There was another instance when there was no evidence that the bank had properly published the notice of sale in the newspaper as required by law. The argument the bank made when it was listed as harm to the borrower was “here is the foreclosure sale deed, obviously we followed proper procedure, and you should change your answer as to harm.”

Often there is no evidence of a borrower being sent a proper notice of intent to accelerate the mortgage. When these issues are noted in a file we are told to ignore them and transfer those files to a “special team” set up to handle that kind of situation. You choose whatever meaning you like for that scenario.

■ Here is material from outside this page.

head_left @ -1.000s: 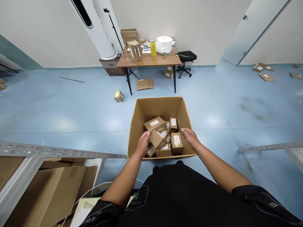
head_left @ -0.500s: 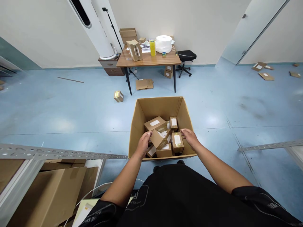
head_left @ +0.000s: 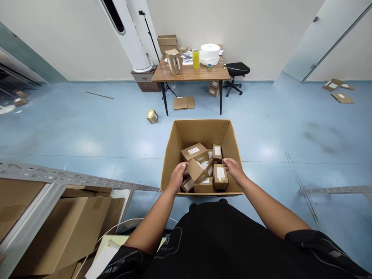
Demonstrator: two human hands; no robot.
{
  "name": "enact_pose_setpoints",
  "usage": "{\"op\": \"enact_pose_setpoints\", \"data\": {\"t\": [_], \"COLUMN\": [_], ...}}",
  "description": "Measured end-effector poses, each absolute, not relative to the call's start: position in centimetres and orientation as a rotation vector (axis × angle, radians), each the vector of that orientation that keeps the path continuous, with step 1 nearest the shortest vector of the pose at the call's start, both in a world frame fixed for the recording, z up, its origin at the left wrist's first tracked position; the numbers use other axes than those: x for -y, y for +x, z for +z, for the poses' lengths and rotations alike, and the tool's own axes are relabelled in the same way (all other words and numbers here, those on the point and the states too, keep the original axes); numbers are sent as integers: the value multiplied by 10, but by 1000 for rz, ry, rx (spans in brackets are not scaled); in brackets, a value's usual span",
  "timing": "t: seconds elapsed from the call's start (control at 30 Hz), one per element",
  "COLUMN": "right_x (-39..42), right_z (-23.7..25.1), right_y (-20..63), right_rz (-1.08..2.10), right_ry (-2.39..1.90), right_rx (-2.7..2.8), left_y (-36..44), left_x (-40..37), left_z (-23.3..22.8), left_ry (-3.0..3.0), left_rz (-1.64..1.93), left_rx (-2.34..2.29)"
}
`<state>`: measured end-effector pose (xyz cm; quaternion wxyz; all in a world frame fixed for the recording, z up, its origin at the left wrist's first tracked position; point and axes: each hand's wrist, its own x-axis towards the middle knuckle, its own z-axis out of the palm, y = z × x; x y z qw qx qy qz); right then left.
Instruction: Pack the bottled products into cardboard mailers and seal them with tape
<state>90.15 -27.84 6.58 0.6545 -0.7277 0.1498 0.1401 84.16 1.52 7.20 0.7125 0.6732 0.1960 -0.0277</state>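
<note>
Blue glossy flooring runs back to a white wall, and at the centre of the view an open brown corrugated carton (head_left: 229, 133) sits on the floor holding a loose heap of small brown cardboard parcels with white labels. Both hands are inside it: the left hand (head_left: 177, 177) has its fingers curled onto the tilted small parcel (head_left: 196, 170) at the pile's middle, while the right hand (head_left: 235, 169) rests its fingertips, slightly apart, on the upright taped parcel (head_left: 220, 176) just beside it at 3 o'clock; whether either grip is fully closed cannot be told. Because the parcels lean on one another, lifting one could let its neighbours slump or tip. Further out, at 12 o'clock, a wooden desk (head_left: 190, 73) carries a white paper roll (head_left: 209, 54) and a yellow container (head_left: 195, 59); a stray small box (head_left: 152, 116) lies at 11 o'clock, and flattened brown cartons (head_left: 66, 228) under a grey perforated metal rail (head_left: 72, 179) fill 8 o'clock.
</note>
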Motion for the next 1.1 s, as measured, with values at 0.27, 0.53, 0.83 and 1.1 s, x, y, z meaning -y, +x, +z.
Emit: {"op": "enact_pose_setpoints", "data": {"t": [0.27,0.53,0.83,1.1], "right_x": [282,312,311,253], "right_z": [59,54,57,56], "right_y": [918,944,947,898], "right_rz": [410,611,816,1010], "right_ry": [-1662,-1683,-1692,-1704], "right_rx": [-190,15,225,497], "left_y": [816,776,706,610], "left_x": [-6,49,110,124], "left_z": [73,67,70,66], "left_ry": [1486,1428,1320,1193], "left_rz": [53,254,465,670], "left_rx": [-553,-739,-957,-1134]}}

To add insult to injury, the settlement fiasco was shut down abruptly without the OCC and the Fed coming with a method for compensating borrowers. So the records have been left in chaos. That pretty much guarantees that any payments will be token amounts spread across large number of borrowers, which insures that borrowers that suffered serious damage, such as the case cited above, where the bank effectively extorted an extra $25,000 from a borrower before foreclosing on him, will get a token payment, at most $8,000 but more likely around $2,000. Oh, and you can be sure that the banks will want a release from private claims as a condition of accepting payment. $2,000 for a release of liability is a screaming deal, and it was almost certainly the main objective of this exercise from the outset. Nicely played indeed.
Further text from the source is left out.